_WORK REQUIRED_. Using the listing below, set down each line from the line containing "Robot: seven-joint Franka" through the line containing "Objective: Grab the", both ends included, exactly and with nothing added.

[[ RECORDS FOR THIS EXERCISE open ]]

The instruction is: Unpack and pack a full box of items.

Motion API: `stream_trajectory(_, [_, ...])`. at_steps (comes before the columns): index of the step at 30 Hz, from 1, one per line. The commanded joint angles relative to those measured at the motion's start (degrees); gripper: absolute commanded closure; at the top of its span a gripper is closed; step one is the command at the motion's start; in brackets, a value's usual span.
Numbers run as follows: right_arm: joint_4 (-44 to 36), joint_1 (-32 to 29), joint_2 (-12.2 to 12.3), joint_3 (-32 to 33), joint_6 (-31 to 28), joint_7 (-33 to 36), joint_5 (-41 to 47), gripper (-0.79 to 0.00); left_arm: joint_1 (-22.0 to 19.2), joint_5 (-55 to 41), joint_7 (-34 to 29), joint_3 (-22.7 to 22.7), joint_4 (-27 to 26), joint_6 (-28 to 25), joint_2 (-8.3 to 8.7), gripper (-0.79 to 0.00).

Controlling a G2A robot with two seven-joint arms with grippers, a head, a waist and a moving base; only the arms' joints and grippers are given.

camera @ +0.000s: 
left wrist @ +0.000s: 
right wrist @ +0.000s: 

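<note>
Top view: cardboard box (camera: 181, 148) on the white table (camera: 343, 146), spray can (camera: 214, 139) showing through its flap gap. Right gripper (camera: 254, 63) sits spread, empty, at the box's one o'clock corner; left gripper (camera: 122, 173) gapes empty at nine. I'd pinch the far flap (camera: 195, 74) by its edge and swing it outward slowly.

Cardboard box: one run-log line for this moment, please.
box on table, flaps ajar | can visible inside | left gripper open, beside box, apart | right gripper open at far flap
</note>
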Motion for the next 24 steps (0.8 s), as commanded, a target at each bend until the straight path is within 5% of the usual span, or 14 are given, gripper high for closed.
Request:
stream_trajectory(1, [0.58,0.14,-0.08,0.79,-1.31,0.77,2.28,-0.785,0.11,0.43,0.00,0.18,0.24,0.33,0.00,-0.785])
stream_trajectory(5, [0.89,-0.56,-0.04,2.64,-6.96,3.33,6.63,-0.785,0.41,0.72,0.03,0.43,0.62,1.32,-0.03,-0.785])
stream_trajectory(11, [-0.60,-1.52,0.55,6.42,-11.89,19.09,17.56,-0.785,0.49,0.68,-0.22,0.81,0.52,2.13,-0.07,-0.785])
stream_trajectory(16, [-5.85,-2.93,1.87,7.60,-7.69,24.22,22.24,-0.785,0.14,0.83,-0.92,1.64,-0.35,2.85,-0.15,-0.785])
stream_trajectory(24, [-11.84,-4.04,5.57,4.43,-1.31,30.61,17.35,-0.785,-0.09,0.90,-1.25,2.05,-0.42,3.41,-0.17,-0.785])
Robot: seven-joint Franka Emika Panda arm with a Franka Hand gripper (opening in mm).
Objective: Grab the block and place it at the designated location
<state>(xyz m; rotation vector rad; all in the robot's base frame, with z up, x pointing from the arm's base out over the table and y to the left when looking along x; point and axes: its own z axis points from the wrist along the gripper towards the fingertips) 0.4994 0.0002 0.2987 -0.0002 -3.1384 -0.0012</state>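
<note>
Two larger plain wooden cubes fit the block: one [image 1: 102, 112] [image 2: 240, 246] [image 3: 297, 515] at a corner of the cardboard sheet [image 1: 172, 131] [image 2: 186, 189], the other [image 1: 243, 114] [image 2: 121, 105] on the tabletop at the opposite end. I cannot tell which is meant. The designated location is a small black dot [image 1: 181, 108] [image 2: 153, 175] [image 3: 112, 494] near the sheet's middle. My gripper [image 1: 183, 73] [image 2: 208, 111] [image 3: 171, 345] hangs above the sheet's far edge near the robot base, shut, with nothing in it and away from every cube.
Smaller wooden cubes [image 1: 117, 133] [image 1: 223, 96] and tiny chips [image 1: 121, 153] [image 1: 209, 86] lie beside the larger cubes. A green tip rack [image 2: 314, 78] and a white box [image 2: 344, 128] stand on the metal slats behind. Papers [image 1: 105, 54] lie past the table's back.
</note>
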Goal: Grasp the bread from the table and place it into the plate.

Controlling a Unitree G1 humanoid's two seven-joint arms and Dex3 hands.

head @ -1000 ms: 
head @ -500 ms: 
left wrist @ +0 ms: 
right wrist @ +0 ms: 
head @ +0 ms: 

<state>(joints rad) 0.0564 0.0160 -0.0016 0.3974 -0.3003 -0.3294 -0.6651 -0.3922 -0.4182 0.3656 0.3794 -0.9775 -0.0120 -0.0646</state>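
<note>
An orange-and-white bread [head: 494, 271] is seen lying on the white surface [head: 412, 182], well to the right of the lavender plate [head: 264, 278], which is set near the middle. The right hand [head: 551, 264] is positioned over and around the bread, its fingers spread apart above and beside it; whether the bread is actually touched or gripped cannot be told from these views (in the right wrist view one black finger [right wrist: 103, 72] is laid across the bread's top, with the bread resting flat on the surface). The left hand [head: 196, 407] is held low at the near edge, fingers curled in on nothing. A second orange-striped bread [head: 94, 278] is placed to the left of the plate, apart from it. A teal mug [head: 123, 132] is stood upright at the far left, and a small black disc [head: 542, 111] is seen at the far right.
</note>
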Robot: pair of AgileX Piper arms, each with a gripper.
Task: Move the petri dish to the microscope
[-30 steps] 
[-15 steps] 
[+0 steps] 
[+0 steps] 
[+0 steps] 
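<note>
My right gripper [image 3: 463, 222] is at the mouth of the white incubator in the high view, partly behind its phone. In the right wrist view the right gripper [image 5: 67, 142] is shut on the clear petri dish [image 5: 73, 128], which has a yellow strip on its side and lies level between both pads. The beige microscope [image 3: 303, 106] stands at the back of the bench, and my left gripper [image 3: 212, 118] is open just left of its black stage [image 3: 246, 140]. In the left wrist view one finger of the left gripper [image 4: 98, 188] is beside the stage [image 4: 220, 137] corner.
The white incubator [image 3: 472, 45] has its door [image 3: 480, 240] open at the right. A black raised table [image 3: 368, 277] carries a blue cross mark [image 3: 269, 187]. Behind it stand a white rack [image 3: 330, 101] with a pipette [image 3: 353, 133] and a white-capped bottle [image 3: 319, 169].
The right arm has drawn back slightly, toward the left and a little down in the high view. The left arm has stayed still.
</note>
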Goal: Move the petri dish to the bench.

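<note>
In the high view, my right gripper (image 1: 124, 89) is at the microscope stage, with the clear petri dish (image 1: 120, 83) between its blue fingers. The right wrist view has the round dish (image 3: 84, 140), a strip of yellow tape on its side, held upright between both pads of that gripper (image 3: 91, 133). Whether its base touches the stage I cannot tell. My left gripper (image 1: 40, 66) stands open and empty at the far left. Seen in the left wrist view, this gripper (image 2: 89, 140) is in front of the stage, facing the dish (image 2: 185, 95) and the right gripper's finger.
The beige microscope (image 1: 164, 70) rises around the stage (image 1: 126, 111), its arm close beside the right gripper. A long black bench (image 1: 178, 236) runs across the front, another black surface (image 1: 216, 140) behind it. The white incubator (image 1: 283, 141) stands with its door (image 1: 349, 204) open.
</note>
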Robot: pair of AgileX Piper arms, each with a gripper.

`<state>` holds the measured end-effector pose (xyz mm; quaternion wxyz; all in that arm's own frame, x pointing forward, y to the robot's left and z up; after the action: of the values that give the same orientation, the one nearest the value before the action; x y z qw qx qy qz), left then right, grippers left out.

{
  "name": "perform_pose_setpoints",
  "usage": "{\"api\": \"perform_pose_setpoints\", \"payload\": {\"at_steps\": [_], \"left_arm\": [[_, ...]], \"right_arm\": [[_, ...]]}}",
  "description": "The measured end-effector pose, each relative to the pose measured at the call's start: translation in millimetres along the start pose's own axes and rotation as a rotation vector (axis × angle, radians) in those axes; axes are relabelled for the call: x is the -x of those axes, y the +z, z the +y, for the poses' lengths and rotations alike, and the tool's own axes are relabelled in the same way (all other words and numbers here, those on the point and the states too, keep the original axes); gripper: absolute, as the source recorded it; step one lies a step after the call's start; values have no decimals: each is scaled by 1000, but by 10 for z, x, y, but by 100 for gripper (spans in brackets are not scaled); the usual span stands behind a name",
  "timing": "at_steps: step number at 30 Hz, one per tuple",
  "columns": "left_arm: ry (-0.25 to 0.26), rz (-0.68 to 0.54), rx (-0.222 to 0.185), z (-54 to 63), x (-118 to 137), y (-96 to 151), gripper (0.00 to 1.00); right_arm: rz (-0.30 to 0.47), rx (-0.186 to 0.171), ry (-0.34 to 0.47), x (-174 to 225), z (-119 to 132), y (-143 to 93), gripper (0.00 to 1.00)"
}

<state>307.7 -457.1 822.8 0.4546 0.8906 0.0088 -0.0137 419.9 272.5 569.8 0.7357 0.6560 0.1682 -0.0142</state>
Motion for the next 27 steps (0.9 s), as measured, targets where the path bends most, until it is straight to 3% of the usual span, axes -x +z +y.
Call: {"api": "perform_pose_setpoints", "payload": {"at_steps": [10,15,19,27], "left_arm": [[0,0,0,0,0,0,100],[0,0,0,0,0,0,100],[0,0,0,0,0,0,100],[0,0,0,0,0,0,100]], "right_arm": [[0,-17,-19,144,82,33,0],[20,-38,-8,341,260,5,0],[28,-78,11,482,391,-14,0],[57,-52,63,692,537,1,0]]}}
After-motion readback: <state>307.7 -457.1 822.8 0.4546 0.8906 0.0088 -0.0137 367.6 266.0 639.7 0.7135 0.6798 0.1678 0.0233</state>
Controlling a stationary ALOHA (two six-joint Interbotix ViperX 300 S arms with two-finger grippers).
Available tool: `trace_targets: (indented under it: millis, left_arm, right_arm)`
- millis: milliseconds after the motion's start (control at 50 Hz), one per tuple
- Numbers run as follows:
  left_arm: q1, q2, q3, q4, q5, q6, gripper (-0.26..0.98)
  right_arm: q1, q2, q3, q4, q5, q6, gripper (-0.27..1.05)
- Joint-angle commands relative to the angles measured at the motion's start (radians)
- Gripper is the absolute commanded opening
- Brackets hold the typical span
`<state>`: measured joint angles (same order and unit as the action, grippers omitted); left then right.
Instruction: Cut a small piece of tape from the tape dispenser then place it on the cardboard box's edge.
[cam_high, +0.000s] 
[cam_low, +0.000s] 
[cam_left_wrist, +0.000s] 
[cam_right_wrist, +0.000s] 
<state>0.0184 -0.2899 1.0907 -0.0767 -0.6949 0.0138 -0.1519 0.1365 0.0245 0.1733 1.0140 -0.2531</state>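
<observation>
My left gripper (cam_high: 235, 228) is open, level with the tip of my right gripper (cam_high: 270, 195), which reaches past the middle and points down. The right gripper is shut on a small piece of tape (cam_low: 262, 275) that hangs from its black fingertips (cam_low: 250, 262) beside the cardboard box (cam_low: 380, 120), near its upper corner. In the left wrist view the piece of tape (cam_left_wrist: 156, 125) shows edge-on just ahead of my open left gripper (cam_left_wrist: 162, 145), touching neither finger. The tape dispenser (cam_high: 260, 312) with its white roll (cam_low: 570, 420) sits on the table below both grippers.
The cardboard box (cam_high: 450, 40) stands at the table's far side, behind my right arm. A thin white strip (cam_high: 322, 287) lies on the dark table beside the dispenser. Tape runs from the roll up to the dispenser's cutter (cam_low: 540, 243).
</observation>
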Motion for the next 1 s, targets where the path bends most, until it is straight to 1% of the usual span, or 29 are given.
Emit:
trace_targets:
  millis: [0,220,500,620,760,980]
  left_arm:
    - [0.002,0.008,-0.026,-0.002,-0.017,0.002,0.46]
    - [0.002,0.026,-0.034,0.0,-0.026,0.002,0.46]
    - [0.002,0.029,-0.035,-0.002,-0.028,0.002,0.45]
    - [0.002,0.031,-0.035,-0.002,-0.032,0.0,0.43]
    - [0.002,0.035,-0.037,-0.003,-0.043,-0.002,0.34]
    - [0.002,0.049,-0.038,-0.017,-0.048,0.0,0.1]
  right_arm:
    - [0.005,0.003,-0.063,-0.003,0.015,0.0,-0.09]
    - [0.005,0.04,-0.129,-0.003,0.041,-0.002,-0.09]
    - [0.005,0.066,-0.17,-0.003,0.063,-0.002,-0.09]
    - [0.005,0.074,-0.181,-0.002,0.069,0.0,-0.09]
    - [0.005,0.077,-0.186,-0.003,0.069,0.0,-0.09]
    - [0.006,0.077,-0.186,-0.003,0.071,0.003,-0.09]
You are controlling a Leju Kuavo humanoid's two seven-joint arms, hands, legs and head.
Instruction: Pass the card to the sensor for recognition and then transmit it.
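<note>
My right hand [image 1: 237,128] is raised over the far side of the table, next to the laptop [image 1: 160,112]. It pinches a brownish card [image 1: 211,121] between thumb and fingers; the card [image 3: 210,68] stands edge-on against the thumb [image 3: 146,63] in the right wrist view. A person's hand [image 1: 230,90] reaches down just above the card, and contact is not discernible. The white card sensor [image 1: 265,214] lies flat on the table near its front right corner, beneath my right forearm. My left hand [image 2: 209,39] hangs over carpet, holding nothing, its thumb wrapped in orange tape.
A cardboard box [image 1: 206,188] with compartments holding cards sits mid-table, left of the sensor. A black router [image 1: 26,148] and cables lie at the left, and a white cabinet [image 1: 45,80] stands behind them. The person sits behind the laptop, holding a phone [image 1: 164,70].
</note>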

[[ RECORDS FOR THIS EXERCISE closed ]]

_RESPONSE AREA_.
Robot: seven-joint Franka Emika Panda arm with a Franka Hand gripper (opening in mm).
Objective: Grab the block and place it at the designated location

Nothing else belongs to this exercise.